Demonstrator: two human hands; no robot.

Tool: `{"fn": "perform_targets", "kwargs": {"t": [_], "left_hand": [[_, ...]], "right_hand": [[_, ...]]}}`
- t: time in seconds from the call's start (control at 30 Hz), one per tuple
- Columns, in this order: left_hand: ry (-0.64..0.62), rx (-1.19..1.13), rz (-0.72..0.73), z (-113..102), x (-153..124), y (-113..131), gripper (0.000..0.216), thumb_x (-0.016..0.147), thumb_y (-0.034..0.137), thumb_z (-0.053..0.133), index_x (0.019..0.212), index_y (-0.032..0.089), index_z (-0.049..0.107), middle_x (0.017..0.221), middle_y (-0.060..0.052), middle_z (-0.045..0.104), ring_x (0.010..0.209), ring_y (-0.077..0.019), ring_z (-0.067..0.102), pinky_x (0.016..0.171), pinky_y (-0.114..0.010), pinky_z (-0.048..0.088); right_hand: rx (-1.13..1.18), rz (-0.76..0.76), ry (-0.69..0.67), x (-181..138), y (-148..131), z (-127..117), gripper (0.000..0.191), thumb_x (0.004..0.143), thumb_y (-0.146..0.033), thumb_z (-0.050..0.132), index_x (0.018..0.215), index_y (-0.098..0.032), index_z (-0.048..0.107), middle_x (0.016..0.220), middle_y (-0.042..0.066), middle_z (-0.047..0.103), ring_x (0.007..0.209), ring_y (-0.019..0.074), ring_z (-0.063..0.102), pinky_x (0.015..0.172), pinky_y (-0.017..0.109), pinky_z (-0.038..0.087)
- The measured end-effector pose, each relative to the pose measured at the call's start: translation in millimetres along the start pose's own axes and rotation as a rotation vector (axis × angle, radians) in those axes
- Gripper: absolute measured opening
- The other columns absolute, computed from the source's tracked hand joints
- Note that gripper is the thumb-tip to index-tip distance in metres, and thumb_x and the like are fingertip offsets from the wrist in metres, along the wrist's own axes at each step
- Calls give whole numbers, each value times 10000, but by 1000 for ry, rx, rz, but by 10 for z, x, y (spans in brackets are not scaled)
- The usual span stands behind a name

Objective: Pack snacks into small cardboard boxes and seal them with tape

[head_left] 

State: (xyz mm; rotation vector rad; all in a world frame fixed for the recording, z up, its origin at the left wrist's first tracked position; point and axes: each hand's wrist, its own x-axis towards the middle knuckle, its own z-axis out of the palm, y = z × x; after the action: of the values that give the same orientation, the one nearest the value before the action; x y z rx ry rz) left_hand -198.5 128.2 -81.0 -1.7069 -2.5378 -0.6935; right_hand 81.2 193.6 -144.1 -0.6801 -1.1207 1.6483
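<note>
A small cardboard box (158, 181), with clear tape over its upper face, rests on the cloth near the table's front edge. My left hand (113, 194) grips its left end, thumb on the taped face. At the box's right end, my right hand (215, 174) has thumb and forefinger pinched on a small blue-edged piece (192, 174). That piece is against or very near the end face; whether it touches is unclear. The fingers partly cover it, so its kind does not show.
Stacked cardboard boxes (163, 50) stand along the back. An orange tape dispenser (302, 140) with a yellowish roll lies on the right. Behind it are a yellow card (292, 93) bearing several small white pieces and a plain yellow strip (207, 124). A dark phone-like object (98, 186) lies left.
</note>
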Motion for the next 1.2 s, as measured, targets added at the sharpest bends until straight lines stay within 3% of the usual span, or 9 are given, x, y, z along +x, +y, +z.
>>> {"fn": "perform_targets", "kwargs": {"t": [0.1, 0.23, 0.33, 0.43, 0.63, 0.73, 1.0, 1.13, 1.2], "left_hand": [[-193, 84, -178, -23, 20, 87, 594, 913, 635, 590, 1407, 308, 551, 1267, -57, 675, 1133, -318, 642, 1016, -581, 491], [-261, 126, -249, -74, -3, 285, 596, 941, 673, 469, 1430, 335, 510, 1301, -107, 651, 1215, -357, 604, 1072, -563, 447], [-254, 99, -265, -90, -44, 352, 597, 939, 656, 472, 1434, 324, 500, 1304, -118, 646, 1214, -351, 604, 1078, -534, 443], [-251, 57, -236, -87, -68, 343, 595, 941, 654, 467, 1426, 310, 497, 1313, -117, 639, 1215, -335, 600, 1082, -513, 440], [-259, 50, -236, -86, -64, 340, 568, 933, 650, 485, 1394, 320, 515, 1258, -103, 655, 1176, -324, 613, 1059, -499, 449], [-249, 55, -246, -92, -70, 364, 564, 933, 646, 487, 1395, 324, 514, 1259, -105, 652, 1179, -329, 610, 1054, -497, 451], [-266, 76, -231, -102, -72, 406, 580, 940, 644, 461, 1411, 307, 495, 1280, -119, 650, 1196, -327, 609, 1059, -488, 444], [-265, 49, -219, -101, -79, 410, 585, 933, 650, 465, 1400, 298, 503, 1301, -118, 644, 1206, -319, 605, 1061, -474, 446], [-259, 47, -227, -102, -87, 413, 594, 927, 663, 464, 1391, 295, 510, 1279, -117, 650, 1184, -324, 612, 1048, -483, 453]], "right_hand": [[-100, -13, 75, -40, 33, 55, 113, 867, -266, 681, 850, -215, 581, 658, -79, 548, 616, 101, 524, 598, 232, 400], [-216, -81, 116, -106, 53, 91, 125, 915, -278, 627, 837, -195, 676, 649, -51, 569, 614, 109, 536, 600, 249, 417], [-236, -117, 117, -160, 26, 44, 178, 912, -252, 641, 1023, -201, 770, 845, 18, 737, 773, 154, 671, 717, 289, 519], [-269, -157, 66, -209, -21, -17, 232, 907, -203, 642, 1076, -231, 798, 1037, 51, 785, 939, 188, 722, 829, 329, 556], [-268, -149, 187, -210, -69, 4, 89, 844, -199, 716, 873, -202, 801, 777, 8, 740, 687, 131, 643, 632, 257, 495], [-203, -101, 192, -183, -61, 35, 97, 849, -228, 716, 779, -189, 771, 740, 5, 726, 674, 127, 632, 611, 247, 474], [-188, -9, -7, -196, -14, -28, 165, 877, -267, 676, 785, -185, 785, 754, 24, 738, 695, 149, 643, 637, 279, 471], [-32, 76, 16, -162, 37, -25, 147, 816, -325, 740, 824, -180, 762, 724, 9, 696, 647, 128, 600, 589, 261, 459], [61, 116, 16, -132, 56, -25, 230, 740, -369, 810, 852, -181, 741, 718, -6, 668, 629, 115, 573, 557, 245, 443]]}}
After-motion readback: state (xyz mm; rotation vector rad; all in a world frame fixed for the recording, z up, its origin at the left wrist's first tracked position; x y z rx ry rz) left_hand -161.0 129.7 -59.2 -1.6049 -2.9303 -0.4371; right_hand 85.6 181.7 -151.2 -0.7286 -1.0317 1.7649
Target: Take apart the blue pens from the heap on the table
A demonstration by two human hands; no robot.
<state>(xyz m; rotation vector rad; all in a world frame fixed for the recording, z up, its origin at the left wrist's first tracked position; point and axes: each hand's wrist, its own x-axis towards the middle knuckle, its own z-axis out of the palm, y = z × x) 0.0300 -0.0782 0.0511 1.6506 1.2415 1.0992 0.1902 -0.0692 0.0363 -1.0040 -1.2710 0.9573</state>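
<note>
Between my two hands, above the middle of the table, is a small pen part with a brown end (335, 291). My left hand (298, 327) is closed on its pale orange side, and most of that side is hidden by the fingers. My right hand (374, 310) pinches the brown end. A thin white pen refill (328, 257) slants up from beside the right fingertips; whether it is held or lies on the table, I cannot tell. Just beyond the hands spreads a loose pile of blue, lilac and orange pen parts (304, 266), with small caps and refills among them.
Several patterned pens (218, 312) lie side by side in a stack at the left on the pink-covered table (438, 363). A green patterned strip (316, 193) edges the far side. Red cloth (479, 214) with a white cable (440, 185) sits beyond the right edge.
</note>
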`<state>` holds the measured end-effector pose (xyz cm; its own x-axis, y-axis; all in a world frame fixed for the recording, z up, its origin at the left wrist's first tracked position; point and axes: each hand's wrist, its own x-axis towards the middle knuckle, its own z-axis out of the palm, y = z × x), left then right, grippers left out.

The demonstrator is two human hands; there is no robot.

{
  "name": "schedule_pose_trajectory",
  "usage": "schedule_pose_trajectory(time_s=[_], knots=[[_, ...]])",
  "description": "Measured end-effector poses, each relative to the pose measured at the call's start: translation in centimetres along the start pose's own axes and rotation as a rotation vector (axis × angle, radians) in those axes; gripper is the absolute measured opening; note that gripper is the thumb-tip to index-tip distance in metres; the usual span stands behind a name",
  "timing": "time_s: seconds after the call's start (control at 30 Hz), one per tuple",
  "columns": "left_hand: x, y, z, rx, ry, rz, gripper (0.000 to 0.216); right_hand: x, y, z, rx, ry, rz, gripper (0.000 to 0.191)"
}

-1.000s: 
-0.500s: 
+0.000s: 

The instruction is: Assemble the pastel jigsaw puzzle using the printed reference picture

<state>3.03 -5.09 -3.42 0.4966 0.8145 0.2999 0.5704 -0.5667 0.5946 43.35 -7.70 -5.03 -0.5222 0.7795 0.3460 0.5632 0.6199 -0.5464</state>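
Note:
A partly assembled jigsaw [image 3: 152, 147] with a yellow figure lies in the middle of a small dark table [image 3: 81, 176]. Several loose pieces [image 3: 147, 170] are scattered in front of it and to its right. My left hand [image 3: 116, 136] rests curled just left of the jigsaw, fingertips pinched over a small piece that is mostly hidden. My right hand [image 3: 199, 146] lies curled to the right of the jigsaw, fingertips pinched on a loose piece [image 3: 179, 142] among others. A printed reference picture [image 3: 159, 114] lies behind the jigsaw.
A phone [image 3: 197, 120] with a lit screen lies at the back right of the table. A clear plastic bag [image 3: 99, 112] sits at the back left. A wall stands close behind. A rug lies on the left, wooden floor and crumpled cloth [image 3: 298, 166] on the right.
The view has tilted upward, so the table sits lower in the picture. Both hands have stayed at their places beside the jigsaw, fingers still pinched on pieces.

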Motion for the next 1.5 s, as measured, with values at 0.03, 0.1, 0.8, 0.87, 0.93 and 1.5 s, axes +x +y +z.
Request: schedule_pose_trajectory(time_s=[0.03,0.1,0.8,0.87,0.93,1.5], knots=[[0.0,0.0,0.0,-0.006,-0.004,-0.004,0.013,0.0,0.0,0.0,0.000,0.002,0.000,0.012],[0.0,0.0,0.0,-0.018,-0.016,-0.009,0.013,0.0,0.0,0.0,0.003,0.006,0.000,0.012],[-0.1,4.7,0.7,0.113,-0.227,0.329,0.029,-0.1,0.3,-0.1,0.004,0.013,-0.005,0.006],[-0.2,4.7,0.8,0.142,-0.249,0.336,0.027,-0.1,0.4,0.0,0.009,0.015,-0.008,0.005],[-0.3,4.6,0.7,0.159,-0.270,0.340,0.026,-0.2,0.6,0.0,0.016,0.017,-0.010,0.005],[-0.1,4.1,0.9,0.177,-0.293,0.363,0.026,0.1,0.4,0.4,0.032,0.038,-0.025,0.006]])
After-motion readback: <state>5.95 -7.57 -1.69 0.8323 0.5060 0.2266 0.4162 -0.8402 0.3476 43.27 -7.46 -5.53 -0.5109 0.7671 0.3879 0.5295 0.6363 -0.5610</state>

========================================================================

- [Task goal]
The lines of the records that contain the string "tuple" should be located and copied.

- [Reply to the task]
- t: time in seconds from the call's start (control at 30 Hz), one per tuple
  "timing": "time_s: seconds after the call's start (control at 30 Hz), one per tuple",

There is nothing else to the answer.